We still don't know what form President Donald Trump's "Fake News Awards" will take when he hands them out on Wednesday, but it's probably a safe bet to say the host will revel in it.

More than anything, Trump sees his presidency through the lens of reality TV, with him as its star and all the rest of us as potential contestants to be voted off the island in staged elimination ceremonies of his own making. As others have reported, Trump seems to watch his own presidency unfold on television as though it were a show produced without his participation. When things don't go his way in the show's narrative, his instinct is to interrupt it using tools typically favored by disgruntled characters on Bravo's Real Housewives franchise (Twitter rants, name calling, staged events, accusations of rigging and biased editing, deception and toothless threats of lawsuits) rather than traditional forms of media relations or rhetoric preferred by modern U.S. presidents.

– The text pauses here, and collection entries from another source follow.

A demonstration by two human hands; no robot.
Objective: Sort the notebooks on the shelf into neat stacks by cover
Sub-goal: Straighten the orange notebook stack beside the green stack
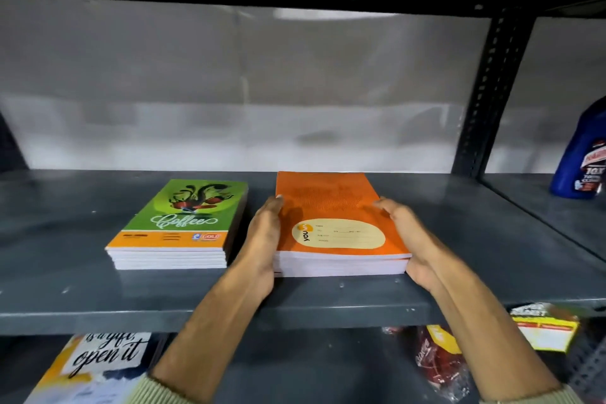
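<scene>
Both hands are squeezing the orange notebook stack [337, 226] from the sides: left hand [262, 246] flat against its left edge, right hand [410, 239] cupping the right edge, fingers curling over the top cover. It's sitting on a grey metal shelf [82, 289], just right of the green Coffee notebook stack [177, 226], the two stacks not touching. A pale wall is running behind. A blue bottle [583, 161] is standing far right, past the dark slotted upright [485, 92]. Packets and a printed cover are lying on the shelf below.
</scene>
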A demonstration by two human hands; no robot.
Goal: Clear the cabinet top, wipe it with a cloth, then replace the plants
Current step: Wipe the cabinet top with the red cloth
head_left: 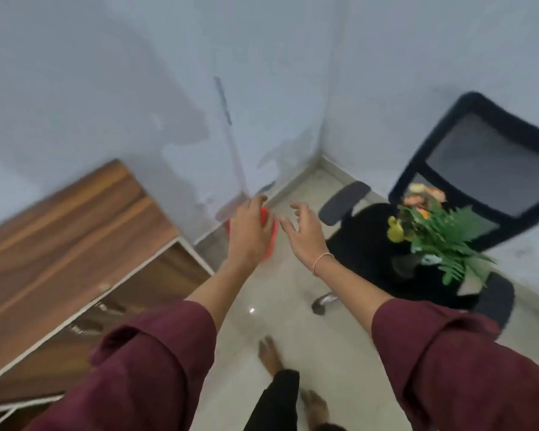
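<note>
The wooden cabinet top at the left is bare, with nothing standing on it. The plants, green fern leaves with orange and yellow flowers, sit on the seat of a black office chair at the right. Both my arms reach out over the floor between cabinet and chair. My left hand shows its back, thumb apart, in front of a red container in the corner; touching it or not, I cannot tell. My right hand hovers beside it, fingers spread, holding nothing. No cloth is visible.
Pale walls meet in a corner just behind the red container. The chair's mesh back leans against the right wall. My bare feet stand on the glossy tiled floor. The cabinet's front with handles faces me.
</note>
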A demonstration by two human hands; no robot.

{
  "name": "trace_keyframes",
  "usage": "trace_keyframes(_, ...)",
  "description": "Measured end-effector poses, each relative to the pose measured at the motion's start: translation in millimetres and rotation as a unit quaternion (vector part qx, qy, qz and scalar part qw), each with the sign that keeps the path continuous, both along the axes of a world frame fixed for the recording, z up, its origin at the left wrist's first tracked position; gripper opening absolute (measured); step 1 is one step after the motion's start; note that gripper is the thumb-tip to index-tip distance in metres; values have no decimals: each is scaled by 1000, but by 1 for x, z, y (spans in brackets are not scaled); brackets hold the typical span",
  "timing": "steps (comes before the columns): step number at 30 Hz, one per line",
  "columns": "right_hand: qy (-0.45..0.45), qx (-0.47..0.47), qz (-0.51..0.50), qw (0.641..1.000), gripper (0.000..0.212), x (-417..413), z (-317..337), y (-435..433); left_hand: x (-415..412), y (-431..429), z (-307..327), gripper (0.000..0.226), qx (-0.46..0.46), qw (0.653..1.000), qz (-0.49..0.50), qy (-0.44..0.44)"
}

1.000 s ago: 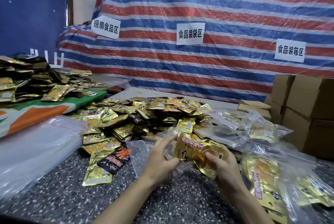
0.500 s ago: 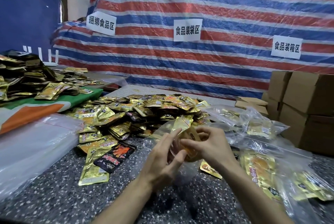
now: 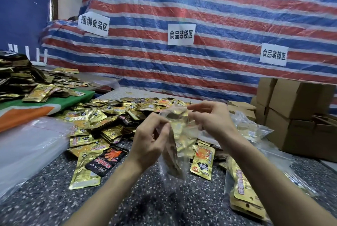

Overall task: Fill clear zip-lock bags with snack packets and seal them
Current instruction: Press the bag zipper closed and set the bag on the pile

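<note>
A clear zip-lock bag (image 3: 177,140) with gold snack packets inside hangs upright between my hands above the speckled table (image 3: 45,198). My left hand (image 3: 149,141) pinches the bag's top edge on the left. My right hand (image 3: 209,119) pinches the top edge on the right. A heap of loose gold snack packets (image 3: 113,116) lies just behind the bag. A single gold packet (image 3: 202,161) and a black packet (image 3: 107,160) lie flat on the table beside it.
Filled clear bags (image 3: 244,194) lie at the right front and right back. Cardboard boxes (image 3: 299,116) stand at the right. A stack of empty clear bags (image 3: 27,145) sits at the left, with more packets (image 3: 21,79) heaped behind on a green and orange cloth (image 3: 54,103). A striped tarp (image 3: 200,25) hangs behind.
The packets went from my right hand into the bag. Both hands lifted the bag upright and now pinch its top edge. One gold packet was left lying on the table.
</note>
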State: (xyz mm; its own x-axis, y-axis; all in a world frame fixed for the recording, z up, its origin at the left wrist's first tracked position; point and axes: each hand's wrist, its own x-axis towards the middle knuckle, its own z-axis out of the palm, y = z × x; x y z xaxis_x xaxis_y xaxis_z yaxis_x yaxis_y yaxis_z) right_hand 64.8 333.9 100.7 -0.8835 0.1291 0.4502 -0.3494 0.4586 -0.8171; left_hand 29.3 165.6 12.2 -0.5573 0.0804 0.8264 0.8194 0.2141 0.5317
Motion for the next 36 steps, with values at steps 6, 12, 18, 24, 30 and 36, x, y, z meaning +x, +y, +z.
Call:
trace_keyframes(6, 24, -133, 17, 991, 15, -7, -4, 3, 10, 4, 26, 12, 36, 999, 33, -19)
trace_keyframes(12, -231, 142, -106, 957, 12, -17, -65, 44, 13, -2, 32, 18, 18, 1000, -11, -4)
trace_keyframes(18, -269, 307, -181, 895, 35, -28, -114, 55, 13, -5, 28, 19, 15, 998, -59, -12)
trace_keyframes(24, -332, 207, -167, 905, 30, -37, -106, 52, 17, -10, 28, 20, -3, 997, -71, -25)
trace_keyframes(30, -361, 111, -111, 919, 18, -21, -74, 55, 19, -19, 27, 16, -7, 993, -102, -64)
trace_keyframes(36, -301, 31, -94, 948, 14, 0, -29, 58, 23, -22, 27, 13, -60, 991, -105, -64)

The Fake News Awards, those going to the most corrupt & biased of the Mainstream Media, will be presented to the losers on Wednesday, January 17th, rather than this coming Monday. The interest in, and importance of, these awards is far greater than anyone could have anticipated!

— Donald J. Trump (@realDonaldTrump) January 7, 2018

While some might point to all of this as a sign that Trump is having difficulty letting go of his role as a television producer and celebrity, I would argue that there is simply no other role that Trump is capable of playing. He will never grow, learn or mature into the role of president. He will remain exactly what we, as audiences and tabloid readers encouraged him to be for decades: the archetype of the volatile and self-obsessed reality TV star, but now with an authoritarian twist.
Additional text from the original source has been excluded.